Le Parti démocrate, qui avait déjà dépensé plus que le GOP en 2016, n’a pas retenu la leçon de Sanders qui avait montré que l’on pouvait faire campagne dans de bonnes conditions en collectant de petites sommes d’argent auprès de citoyens ordinaires. Il est resté proche de la classe des donateurs pour ces élections de 2018 (voir ici le tableau des donateurs par somme et préférence idéologique).

L’argent corrompt la démocratie, à tel point que des chercheurs s’interrogent quant à l’existence même de la démocratie. Benjamin Page et Martin Gilens ont publié un ouvrage au titre explicite qui fait écho à celui bien connu de Tocqueville : Democracy in America ? Les élections de mi-mandat sont « à vendre » comme les présidentielles. Mais cette fois encore, comme avec Sanders lors des primaires de 2016, des exemples de contournement des puissances d’argent existent.

Ainsi au Texas, un État traditionnellement « rouge », c’est-à-dire républicain, Beto O’Rourke, le candidat démocrate a refusé le financement par des PAC (Political Action Committees), c’est-à-dire des gros donateurs institutionnels, privilégiant des petits dons émanant des citoyens ordinaires. Il a, face à lui, le sénateur Cruz un réactionnaire autrefois anti-Trump mais rallié à sa cause.

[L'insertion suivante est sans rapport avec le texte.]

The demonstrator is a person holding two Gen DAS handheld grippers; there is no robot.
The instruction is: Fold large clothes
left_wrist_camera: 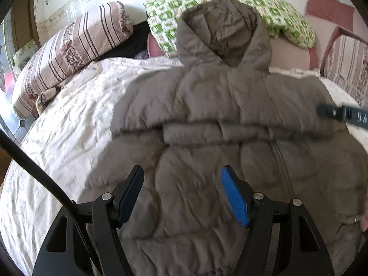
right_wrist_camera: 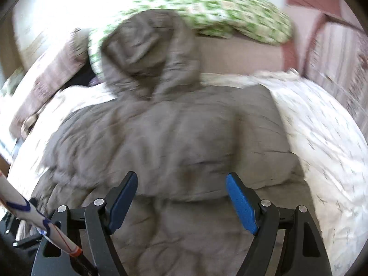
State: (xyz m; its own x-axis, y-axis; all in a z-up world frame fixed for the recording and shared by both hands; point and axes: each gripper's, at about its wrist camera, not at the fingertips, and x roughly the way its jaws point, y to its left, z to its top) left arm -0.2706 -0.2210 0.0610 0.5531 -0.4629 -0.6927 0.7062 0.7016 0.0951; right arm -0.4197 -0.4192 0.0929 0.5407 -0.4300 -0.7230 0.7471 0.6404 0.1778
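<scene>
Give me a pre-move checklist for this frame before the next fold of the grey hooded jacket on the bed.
1. Left hand-held gripper open, nothing held: ok.
2. Right hand-held gripper open, nothing held: ok.
3. Jacket lies on the quilt, sleeves folded across the body: ok.
4. Hood flat on the bed: not ok, it rests up against the green pillow.
5. Jacket hem: cannot tell, out of frame.
6. Sharp right wrist view: not ok, blurred.
</scene>
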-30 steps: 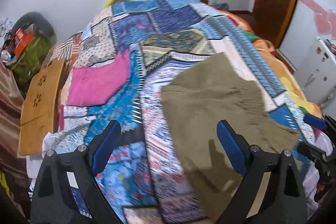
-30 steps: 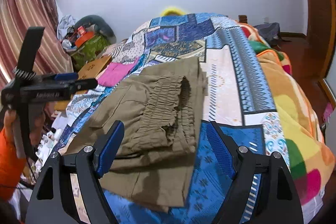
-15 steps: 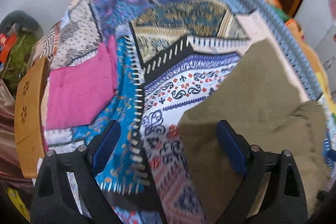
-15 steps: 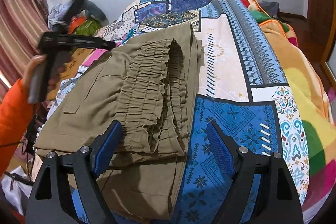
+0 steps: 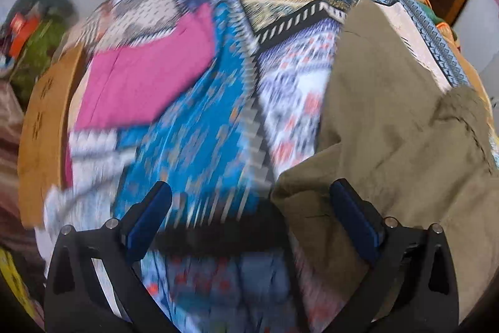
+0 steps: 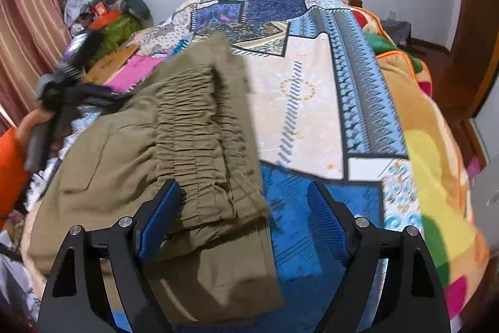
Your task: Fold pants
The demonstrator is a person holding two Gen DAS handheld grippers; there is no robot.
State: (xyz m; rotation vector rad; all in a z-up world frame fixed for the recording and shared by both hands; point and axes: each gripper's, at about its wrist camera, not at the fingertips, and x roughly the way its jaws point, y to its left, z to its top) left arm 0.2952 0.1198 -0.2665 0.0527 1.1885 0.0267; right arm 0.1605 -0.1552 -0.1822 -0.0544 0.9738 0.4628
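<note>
The olive pants [image 6: 174, 152] lie partly folded on the patchwork bed [image 6: 305, 102], gathered waistband doubled on top. The right claw [image 6: 246, 220] hangs wide open at the waistband edge, gripping nothing; the left claw [image 5: 249, 217] is equally spread and empty over the pants' near corner, likely lining up the next fold. A pink cloth [image 5: 146, 83] lies well apart. No containers show clearly.
</note>
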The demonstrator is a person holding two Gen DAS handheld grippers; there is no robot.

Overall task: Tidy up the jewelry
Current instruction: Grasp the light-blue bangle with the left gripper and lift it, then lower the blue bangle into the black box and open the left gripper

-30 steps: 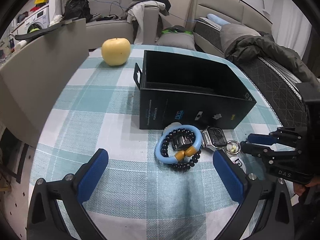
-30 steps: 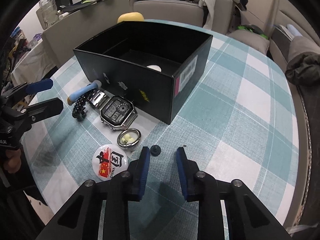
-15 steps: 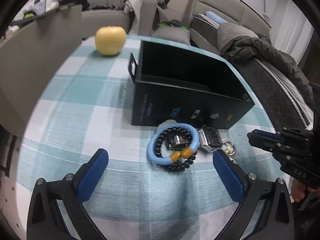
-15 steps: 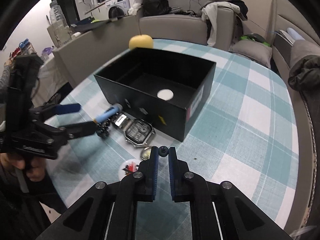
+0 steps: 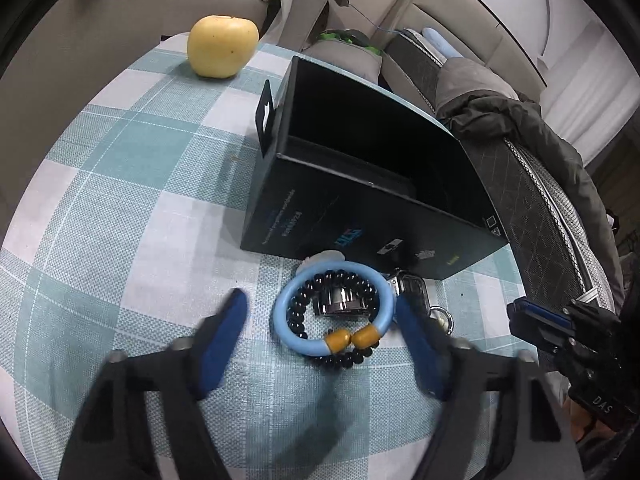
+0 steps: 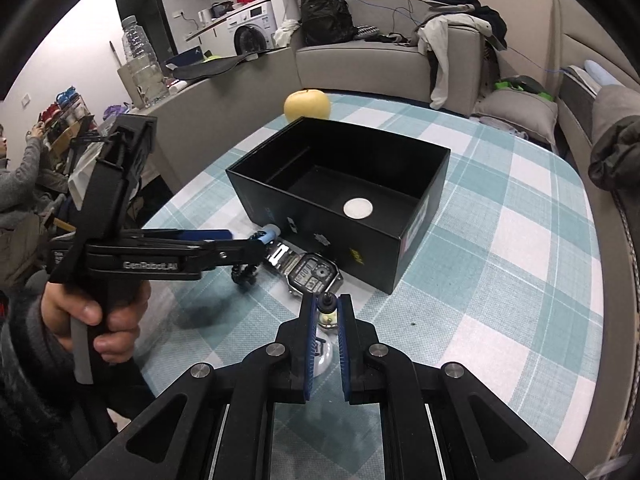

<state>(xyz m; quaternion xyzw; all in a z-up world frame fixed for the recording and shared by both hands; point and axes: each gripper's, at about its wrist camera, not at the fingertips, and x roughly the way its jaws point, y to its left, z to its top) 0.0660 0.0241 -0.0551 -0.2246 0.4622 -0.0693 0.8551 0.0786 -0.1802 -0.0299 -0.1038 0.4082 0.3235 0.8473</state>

Même s’il perd, O’Rourke aura montré, à la suite de Sanders, qu’il est possible pour les démocrates de briser la dépendance vis-à-vis du monde des affaires. Les dons du monde du business sont toujours des investissements dans les décisions politiques à venir.

L’abstention, un signe de dysfonctionnement majeur

Les mid-terms ne mettront pas fin à la crise de la démocratie qui affecte toutes les démocraties occidentales, et plus particulièrement les États-Unis, et qui se lit dans les taux d’abstention. Si environ 60 % des Américains participent à l’élection présidentielle, ils et elles ne sont plus que 40 % pour les élections de mi-mandat.

L’abstention est bien évidemment un signe de dysfonctionnement majeur dans n’importe quelle démocratie. Les citoyens qui ne participent pas, ou plus, au processus de choix des politiques sont souvent désabusés vis-à-vis d’un système qui ne prend pas en compte leurs problèmes ou leurs souhaits politiques, comme l’établissent magistralement Page et Gilens.

La désaffection conduit à l’abstention mais aussi à des choix qui se portent sur des démagogues, comme en 2016 aux États-Unis, ou des comportements hors du champ politique qui sont soit violents, comme on l’a vu avec les manifestations de l’alt-right (extrême droite) à Charlottesville en 2017, soit un repli dans la drogue et l’apathie.

Il n’est pas certain que les élections de mi-mandat conduisent à une déroute ou même une défaite de Trump, quasi-unanimement haï ou honni par les intellectuels. Mais il est déjà très clair que les mid-terms, comme les élections précédentes, sont sous l’emprise de la « fraude de la fraude », de l’argent qui sert les régimes ploutocratiques et du refus de changer institutions et technologies qui entravent l’expression démocratique des citoyens américains.

La démocratie est toujours invoquée aux États-Unis, mais elle n’y a pas que des amis.